▸ **Exercise directions**:
The lines from the top of the material below through the line containing "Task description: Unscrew" are to be printed exactly, with pictures omitted.
Material shown: Begin
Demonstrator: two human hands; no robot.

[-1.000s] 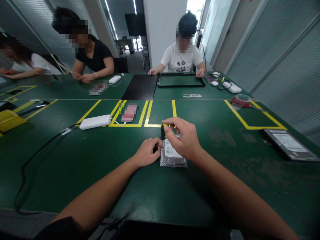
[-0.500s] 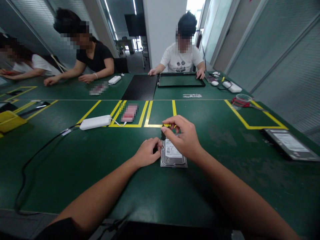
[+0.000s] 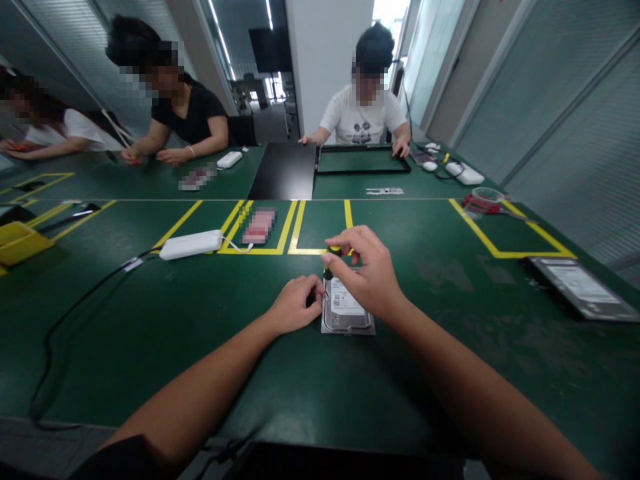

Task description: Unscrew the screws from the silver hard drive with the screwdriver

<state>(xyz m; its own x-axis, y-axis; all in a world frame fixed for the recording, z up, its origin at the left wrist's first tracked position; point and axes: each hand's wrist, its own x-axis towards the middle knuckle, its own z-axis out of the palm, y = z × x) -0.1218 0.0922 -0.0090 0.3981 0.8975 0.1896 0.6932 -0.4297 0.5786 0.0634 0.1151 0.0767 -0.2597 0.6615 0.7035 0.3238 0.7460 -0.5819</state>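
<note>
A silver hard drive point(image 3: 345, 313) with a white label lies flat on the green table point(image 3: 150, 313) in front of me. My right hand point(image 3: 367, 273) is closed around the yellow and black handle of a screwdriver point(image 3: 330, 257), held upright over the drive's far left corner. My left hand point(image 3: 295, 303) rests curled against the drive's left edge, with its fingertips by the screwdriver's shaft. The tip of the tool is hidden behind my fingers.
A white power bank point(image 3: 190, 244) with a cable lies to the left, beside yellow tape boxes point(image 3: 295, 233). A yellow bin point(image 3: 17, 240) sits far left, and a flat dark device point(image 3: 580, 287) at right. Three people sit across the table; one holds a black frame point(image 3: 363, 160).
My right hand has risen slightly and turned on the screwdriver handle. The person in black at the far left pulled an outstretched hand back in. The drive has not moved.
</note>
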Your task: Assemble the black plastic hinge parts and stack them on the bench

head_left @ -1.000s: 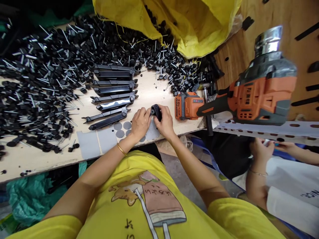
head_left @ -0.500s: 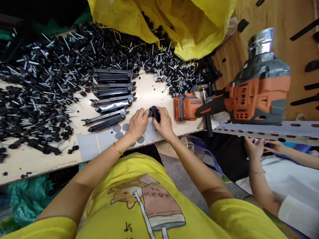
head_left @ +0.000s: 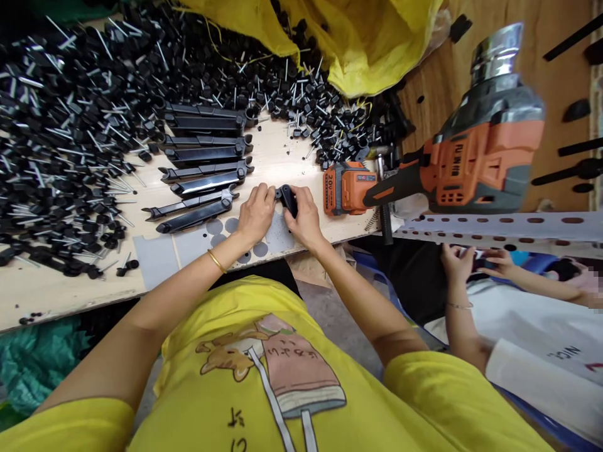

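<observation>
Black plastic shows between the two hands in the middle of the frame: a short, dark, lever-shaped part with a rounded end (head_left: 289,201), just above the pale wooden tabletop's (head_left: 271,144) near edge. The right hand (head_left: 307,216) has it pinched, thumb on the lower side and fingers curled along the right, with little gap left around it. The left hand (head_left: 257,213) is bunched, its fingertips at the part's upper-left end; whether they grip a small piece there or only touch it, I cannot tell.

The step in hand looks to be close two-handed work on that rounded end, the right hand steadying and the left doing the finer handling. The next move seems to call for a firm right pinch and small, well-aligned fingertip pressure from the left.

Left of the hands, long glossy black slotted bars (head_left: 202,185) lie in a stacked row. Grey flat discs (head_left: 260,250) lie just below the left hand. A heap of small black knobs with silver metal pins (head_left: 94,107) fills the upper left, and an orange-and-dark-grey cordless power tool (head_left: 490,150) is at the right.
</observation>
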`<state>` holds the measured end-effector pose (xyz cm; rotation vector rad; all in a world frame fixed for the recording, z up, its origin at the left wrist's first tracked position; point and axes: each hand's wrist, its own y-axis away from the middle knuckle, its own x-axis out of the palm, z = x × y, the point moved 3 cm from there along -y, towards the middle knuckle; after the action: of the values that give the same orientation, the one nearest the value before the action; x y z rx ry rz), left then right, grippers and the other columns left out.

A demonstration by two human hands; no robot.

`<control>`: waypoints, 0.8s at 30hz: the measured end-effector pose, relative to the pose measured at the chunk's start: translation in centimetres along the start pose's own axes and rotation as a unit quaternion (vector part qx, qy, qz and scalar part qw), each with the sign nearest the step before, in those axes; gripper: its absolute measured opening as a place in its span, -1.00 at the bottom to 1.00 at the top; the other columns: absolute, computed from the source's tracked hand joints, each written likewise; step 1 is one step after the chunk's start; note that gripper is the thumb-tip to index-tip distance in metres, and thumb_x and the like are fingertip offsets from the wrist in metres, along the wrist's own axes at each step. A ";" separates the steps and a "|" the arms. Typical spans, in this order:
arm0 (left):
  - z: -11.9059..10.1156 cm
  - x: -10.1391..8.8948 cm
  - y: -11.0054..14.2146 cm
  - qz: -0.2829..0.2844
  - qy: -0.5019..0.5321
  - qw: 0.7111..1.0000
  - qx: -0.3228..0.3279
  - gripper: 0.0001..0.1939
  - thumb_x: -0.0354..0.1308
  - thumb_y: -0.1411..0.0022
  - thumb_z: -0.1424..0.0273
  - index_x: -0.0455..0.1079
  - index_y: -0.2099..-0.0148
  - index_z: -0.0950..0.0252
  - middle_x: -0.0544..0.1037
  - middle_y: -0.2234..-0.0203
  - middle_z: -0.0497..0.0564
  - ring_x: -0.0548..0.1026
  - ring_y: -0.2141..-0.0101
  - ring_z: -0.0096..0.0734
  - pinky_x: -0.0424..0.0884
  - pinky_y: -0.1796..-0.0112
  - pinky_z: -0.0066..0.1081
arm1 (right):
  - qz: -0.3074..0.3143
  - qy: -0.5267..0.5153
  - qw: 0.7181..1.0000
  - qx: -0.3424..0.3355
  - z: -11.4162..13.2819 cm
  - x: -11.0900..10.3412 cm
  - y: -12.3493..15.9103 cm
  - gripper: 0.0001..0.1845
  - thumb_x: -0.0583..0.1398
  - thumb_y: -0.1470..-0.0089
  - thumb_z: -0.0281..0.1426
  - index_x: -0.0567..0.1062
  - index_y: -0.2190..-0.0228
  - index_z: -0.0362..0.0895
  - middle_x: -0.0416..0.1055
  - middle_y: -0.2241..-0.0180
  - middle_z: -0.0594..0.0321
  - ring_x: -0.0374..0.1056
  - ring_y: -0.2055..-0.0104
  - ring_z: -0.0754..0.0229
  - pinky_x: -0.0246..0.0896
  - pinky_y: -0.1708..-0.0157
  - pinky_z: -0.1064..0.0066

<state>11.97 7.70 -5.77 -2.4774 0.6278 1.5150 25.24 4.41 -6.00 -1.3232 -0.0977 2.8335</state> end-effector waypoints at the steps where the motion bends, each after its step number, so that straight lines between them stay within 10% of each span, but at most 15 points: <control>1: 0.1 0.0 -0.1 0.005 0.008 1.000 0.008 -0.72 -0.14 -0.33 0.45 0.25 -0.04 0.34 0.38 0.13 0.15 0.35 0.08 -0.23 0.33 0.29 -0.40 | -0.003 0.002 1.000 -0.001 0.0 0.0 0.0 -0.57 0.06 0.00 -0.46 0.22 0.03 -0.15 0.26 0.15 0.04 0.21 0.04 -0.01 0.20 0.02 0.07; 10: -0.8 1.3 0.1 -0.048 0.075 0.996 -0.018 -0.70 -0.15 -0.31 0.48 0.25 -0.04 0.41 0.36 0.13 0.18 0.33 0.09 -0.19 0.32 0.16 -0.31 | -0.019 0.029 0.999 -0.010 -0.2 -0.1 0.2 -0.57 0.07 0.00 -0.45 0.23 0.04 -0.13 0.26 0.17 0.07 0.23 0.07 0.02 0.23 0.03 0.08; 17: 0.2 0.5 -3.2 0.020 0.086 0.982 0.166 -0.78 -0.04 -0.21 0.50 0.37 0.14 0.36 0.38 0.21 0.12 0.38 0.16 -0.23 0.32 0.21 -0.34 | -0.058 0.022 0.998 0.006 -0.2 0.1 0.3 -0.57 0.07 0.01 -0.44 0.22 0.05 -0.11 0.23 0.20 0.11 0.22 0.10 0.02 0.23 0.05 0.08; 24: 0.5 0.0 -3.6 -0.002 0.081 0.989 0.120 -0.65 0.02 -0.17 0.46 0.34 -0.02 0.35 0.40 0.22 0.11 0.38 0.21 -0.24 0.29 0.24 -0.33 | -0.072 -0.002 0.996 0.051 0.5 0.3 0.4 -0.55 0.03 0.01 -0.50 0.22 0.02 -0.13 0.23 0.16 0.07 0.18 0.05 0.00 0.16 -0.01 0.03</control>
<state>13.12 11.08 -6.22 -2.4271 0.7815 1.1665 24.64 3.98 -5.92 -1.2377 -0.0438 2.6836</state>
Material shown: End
▸ **Solution to this problem**:
Demonstrator: two human hands; no robot.

[-1.000s] 
[-0.500s] 
[+0.000s] 

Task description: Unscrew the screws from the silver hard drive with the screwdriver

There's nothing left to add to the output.